#### THE TASK:
Return the lines below in which the string "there" occurs.

==========

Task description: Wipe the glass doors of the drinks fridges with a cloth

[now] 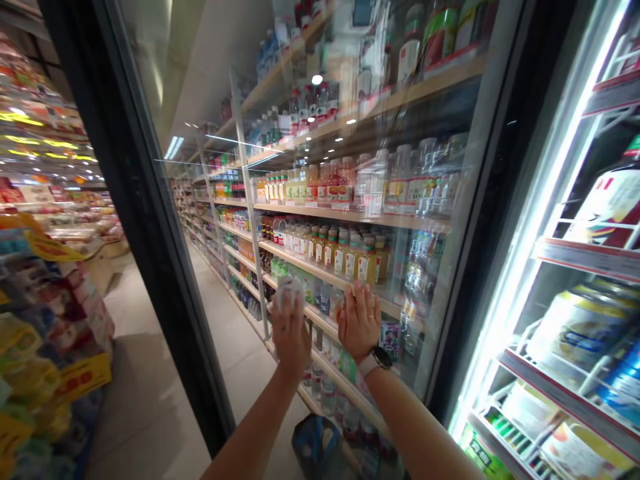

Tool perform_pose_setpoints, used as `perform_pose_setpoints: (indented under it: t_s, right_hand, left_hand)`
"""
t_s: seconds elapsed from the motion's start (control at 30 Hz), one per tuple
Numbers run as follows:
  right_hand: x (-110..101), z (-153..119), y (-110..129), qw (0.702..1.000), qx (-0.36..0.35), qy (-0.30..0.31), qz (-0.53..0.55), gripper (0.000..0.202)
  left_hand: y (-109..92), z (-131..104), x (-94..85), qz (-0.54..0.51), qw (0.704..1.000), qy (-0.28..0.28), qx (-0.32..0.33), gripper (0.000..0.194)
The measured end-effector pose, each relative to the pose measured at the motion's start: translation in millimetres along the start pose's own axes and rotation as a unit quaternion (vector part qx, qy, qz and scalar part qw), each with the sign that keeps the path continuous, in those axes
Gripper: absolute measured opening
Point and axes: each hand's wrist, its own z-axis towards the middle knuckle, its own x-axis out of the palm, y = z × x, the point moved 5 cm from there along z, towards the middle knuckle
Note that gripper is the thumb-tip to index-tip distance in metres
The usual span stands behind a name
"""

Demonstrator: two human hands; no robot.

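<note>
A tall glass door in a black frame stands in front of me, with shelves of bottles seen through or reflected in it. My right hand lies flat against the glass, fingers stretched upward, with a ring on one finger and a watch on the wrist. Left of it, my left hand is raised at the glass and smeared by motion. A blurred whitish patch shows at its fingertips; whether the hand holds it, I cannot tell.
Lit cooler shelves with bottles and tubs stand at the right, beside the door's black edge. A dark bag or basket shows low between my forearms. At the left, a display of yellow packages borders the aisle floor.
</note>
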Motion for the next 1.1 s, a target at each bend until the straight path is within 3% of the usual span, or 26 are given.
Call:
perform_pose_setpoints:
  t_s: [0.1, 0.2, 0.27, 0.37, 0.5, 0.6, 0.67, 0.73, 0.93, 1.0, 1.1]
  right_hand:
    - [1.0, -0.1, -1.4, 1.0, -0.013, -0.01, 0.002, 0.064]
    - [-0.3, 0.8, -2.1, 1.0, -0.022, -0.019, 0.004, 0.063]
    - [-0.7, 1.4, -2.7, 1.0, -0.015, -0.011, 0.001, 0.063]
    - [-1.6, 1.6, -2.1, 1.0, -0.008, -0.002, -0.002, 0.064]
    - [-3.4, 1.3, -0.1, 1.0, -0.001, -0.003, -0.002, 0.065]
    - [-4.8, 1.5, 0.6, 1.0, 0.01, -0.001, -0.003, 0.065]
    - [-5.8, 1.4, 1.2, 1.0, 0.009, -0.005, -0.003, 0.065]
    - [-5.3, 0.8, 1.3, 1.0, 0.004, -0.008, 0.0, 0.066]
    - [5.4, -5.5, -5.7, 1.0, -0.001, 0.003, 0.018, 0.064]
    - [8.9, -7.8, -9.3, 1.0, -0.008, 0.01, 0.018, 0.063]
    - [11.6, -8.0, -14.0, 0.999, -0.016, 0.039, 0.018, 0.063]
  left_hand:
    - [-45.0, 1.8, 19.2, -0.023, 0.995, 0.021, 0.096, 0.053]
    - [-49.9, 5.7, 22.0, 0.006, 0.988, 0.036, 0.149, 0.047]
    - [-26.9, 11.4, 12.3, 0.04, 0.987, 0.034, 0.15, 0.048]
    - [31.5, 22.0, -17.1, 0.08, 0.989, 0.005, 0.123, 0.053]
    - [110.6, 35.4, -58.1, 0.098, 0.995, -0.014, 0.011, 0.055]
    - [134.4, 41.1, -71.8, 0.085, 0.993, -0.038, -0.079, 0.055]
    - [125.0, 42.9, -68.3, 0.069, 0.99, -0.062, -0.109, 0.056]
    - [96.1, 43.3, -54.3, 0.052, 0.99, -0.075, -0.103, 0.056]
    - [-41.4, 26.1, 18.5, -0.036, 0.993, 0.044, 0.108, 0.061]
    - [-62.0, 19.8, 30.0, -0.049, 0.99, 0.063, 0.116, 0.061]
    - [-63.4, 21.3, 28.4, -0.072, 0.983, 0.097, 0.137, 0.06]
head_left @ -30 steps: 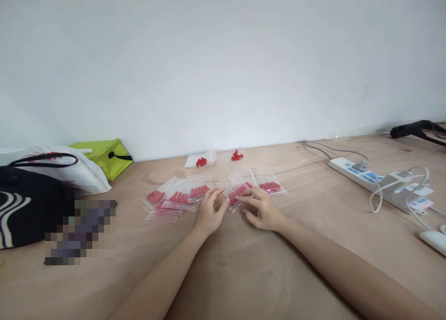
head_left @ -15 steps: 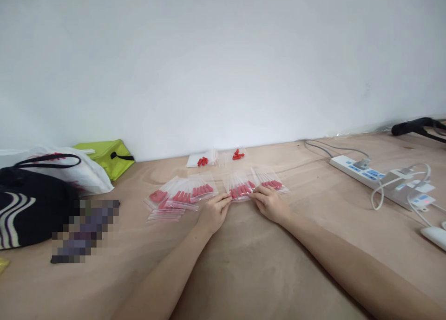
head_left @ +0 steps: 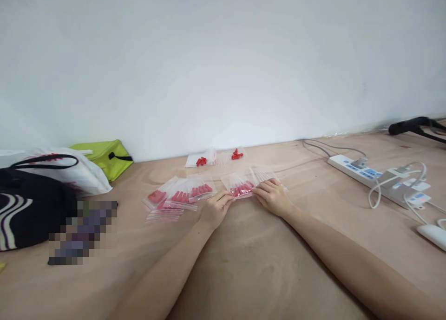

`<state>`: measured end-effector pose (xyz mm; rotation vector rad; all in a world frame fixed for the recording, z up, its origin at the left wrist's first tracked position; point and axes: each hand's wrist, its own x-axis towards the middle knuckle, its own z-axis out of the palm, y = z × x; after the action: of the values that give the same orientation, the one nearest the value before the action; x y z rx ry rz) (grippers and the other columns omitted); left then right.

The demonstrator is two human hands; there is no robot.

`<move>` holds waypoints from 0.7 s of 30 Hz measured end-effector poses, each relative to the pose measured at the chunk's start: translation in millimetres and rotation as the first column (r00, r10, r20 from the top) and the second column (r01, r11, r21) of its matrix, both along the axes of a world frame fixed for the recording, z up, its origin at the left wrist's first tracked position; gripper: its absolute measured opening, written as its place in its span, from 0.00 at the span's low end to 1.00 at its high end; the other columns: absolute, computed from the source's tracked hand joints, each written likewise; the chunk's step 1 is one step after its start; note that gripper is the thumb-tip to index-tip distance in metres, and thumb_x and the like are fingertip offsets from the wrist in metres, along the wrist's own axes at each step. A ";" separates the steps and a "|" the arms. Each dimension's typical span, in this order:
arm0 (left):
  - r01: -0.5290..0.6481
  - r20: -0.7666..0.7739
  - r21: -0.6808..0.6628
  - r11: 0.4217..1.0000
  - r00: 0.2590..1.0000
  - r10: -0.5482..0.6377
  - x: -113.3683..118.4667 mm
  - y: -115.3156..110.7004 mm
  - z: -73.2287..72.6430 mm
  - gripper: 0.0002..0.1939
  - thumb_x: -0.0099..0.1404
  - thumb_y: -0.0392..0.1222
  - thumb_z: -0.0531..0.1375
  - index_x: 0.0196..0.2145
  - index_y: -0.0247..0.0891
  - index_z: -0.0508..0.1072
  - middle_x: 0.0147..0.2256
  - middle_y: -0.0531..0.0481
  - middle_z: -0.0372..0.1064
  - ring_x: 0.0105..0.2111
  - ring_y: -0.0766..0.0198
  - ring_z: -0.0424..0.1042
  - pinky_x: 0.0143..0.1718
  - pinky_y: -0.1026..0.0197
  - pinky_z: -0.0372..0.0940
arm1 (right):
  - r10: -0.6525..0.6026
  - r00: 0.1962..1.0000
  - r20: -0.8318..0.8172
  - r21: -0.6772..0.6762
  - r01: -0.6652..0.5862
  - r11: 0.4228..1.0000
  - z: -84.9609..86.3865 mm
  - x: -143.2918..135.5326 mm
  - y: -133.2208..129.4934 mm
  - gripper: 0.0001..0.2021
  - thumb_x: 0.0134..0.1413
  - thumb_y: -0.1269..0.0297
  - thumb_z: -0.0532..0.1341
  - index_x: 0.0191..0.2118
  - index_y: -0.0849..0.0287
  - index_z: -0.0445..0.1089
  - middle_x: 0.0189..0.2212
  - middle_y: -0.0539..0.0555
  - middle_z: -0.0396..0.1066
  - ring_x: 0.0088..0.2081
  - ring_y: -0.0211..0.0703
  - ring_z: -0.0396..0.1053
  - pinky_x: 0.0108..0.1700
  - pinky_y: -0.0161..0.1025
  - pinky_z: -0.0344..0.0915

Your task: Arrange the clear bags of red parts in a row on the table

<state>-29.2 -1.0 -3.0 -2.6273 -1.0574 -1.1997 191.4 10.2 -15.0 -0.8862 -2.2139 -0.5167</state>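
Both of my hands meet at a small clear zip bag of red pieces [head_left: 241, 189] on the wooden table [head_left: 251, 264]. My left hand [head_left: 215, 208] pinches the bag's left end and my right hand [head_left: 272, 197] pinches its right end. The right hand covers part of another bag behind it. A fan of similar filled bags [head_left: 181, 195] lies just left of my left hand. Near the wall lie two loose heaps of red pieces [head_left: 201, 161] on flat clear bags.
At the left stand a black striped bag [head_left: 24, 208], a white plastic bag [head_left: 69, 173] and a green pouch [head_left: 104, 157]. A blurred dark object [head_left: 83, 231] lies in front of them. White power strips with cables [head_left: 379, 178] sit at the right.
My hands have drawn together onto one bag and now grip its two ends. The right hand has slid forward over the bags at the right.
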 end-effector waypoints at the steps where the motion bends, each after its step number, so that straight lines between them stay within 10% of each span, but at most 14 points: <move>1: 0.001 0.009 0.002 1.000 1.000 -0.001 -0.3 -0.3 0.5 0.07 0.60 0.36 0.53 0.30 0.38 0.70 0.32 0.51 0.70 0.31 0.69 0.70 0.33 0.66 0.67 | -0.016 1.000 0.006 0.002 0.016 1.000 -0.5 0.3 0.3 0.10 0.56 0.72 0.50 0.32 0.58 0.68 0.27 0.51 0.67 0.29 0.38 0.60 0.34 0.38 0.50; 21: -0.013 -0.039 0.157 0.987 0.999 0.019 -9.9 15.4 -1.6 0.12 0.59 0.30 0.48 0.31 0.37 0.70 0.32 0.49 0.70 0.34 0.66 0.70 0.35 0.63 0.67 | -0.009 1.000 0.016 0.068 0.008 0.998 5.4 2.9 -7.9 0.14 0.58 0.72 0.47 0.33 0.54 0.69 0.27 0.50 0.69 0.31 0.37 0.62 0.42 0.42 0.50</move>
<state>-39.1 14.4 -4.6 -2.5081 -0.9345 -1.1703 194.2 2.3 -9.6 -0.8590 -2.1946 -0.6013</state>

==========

#### EXPECTED ANSWER:
Point and axes: each hand's wrist, its own z-axis towards the middle knuckle, its own x-axis out of the palm, y = z × x, the point moved 5 cm from there along z, towards the middle knuckle
The demonstrator is two human hands; there is no robot.

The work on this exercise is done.